I was appalled. “Illinois? What’s the big deal about that? We’re in Indiana. It’s almost the same state. If you take away Chicago and the line between the two states, it is the same state.”
“Well, you know…” he said, which was his standard explanation for everything.
I left the kitchen, to go searching for my mother to tell her which state, when a thought struck me, forcing me back into th
e kitchen and back to my father.
“Where at in Illinois?” I asked.
“It’s a nice little town--”
“The name, Dad,” I demanded.
He frowned at me, as though not understanding my sudden impatience.
“Batavia.”
At the mention of that single word, goose bumps rose on my arms and chills ran down my spine. It had to be a coincidence, right? As I stumbled from the kitchen in a daze, I could vaguely hear my father call after me, “Well, don’t you at least want to know anything about my job?” But I didn’t want to know anything else, just then, my mind filling with the possibility of seeing Eliza again. She had said Batavia, right? It seemed so long ago, I had troubling remembering. About nine months had passed since I last spoke with her, saw her eerie green eyes, heard her throaty laugh. I still thought about her often, but also had all but given up hope of ever seeing her again. The end of the year I’d promised to wait before doing anything was fast approaching-- it already seemed longer than that, much longer.

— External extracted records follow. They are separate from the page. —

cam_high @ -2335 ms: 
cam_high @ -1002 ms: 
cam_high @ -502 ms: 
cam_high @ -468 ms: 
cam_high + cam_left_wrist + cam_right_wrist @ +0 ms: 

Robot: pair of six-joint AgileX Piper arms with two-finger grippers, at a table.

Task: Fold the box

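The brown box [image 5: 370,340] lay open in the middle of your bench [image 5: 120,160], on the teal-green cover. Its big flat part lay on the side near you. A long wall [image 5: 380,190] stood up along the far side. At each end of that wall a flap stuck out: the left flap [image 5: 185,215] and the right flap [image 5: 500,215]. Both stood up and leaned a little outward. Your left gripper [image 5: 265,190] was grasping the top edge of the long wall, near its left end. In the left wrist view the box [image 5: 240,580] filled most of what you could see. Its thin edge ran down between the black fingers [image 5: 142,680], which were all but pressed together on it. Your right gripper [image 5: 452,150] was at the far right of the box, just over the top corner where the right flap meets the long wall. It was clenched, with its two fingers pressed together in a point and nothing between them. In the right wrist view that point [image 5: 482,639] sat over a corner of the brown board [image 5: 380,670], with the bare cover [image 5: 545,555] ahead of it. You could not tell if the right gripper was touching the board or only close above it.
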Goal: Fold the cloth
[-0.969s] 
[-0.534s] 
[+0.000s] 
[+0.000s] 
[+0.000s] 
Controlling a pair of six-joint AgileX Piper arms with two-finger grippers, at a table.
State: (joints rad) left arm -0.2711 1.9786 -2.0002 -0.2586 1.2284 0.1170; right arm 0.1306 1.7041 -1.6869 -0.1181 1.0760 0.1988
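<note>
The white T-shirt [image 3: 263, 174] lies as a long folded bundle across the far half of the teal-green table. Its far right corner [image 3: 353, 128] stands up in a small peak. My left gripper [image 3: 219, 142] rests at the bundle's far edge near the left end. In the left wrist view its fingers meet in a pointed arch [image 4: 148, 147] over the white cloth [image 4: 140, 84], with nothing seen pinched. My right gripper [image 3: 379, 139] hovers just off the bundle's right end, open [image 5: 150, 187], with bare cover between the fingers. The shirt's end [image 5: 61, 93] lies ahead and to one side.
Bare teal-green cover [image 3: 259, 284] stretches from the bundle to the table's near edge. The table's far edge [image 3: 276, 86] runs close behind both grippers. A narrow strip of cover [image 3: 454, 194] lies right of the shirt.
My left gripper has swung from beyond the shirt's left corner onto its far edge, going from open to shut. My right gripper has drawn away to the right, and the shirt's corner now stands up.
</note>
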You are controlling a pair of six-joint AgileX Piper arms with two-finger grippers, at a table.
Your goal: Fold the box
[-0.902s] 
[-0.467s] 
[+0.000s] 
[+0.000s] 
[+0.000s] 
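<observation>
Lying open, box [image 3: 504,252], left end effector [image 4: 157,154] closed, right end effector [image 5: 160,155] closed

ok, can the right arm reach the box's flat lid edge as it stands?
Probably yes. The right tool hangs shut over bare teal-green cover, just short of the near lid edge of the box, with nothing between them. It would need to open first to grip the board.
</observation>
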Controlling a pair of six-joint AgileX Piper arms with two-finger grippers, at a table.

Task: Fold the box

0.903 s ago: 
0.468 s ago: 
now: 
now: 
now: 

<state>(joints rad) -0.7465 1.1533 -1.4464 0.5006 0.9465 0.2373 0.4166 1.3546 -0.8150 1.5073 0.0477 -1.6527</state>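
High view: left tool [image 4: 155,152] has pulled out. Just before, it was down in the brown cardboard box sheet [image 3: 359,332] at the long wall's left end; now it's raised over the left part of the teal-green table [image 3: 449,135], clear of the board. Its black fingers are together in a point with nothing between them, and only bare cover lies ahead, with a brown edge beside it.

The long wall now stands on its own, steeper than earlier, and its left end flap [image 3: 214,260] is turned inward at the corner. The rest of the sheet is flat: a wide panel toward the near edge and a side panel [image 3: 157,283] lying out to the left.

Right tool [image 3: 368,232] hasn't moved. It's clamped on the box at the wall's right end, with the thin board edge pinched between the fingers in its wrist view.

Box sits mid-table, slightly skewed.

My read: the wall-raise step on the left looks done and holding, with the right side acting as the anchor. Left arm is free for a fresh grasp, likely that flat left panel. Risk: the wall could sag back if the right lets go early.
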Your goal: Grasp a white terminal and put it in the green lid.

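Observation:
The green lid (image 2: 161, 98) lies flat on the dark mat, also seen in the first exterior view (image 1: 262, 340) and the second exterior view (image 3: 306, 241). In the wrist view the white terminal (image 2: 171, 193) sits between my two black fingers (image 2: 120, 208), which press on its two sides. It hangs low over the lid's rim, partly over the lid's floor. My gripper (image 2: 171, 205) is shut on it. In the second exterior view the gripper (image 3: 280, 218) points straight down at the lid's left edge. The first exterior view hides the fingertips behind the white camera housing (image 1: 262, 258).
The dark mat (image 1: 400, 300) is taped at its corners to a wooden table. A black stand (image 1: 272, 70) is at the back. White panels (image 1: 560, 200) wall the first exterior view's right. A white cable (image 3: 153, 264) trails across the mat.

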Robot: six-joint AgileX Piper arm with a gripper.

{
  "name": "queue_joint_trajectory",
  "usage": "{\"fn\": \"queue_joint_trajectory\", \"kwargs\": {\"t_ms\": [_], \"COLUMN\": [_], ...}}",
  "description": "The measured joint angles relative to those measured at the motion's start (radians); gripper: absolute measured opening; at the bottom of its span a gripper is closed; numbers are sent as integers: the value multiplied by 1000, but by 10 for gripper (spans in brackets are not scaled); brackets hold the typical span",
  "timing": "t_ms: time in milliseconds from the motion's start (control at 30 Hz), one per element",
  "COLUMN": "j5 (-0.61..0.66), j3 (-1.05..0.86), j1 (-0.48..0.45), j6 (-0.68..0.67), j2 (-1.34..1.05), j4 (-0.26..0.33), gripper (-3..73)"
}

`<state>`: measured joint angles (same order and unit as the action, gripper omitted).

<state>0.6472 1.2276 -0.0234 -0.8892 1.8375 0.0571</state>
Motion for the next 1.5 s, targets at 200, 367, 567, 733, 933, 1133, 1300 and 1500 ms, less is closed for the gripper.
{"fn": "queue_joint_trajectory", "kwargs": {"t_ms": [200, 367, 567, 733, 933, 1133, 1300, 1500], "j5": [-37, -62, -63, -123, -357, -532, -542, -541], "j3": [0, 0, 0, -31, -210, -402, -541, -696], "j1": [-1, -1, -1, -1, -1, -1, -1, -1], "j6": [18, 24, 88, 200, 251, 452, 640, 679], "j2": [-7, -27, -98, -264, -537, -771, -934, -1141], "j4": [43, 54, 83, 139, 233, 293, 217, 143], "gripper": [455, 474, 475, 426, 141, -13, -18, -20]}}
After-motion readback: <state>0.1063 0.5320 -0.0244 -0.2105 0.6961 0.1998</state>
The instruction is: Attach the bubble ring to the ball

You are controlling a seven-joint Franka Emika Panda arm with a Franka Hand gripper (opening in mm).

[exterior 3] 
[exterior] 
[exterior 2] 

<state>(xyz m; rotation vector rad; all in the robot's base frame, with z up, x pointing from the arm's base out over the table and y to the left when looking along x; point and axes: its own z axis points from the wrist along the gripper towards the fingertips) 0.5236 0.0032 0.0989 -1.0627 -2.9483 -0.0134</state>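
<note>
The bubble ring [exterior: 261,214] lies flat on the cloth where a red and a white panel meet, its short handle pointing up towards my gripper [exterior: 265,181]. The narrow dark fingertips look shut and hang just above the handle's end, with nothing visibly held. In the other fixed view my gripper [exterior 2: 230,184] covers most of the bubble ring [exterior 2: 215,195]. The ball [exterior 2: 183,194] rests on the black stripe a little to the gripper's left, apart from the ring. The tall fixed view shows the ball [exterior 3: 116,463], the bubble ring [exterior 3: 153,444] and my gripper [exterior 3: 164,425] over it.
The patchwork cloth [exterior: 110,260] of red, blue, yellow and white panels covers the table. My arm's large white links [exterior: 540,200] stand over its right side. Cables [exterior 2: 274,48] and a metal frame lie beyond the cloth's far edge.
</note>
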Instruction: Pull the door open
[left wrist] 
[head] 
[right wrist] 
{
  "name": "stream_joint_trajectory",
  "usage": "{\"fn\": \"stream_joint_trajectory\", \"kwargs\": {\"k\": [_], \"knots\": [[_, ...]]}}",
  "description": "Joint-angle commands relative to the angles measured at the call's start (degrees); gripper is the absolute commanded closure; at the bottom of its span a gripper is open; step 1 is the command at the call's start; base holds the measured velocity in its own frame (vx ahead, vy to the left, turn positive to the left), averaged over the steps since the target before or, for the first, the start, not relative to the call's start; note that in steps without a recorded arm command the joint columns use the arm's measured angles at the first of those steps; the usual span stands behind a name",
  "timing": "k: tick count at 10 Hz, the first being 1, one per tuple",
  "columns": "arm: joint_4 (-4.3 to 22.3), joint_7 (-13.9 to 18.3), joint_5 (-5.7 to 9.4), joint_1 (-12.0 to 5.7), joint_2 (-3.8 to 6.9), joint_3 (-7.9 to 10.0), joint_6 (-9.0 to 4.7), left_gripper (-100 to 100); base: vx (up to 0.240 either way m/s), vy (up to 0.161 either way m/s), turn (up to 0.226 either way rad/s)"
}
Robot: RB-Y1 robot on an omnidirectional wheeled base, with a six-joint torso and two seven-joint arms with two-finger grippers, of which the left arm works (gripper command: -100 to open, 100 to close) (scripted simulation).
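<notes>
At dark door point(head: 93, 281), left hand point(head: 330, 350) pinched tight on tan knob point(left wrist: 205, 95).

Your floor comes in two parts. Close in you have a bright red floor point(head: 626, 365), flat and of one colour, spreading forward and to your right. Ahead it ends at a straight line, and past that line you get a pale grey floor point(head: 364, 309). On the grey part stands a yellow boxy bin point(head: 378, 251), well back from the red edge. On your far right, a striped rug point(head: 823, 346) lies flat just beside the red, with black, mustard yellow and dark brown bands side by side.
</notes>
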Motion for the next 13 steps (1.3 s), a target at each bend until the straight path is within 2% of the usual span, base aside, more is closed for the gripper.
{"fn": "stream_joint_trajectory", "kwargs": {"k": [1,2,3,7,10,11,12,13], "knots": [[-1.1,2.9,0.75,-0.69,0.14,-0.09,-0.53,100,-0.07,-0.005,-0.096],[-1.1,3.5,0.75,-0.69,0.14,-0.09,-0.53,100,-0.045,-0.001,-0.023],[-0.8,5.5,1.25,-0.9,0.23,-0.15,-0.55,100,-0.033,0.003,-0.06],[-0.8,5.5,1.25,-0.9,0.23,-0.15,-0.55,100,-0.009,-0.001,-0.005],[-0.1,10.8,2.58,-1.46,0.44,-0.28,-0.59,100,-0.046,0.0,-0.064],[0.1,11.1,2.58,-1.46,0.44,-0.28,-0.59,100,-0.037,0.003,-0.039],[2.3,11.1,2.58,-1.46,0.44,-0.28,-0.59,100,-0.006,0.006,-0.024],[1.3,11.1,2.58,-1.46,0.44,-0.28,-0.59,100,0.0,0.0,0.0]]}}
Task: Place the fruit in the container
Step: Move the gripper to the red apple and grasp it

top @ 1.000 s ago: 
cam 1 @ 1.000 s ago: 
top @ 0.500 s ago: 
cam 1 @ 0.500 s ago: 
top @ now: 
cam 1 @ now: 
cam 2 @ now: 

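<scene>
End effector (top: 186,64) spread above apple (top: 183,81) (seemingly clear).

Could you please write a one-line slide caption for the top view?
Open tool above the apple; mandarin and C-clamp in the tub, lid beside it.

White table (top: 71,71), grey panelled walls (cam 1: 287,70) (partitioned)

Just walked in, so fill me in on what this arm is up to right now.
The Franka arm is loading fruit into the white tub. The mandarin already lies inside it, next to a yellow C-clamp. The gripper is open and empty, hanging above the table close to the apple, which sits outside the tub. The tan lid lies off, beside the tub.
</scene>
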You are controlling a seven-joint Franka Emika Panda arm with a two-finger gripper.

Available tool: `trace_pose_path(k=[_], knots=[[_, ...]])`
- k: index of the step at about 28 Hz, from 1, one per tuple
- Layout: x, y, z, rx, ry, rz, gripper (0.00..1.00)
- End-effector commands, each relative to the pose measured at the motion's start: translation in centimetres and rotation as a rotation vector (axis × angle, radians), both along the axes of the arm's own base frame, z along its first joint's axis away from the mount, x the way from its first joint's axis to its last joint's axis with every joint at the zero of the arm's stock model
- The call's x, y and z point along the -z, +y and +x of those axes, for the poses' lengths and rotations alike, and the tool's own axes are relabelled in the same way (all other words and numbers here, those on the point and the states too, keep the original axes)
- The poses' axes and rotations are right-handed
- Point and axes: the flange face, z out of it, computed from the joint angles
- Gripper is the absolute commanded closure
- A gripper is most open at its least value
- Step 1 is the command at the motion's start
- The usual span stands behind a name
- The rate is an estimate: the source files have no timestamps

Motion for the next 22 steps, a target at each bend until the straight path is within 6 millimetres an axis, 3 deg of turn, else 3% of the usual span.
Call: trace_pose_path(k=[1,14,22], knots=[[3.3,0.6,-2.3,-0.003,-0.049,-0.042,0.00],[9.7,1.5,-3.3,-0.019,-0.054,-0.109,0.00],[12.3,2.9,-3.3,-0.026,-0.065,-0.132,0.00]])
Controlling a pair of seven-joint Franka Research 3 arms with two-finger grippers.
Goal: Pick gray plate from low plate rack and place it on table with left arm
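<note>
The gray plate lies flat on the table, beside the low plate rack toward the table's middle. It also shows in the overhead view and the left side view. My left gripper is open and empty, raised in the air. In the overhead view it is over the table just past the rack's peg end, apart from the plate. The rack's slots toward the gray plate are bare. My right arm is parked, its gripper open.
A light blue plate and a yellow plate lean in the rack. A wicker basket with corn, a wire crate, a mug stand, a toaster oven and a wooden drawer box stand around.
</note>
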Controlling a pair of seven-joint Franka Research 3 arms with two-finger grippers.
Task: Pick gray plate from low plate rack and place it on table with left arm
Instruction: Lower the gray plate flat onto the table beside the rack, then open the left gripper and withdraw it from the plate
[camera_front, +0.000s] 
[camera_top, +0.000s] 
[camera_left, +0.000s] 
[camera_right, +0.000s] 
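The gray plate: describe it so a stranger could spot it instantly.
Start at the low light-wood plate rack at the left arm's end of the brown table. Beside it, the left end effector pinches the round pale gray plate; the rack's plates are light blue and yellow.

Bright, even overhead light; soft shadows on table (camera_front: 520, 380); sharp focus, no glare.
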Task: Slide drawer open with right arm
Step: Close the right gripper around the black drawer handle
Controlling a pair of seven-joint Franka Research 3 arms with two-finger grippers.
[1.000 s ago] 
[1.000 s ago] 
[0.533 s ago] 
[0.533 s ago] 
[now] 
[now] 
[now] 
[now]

In the end, I shrugged off the idea that I was experiencing the beginning of some cosmic plan that would bring us back together. It was nonsense, of course-- I had to be. As much as I tried to believe it was fate, I failed; to believe in fate, you also have to believe that fate conspires to lead some people to tragic endings, and if you can’t accept that, you can’t become a true believer. So, naturally, our moving to Batavia was just a fluke, right?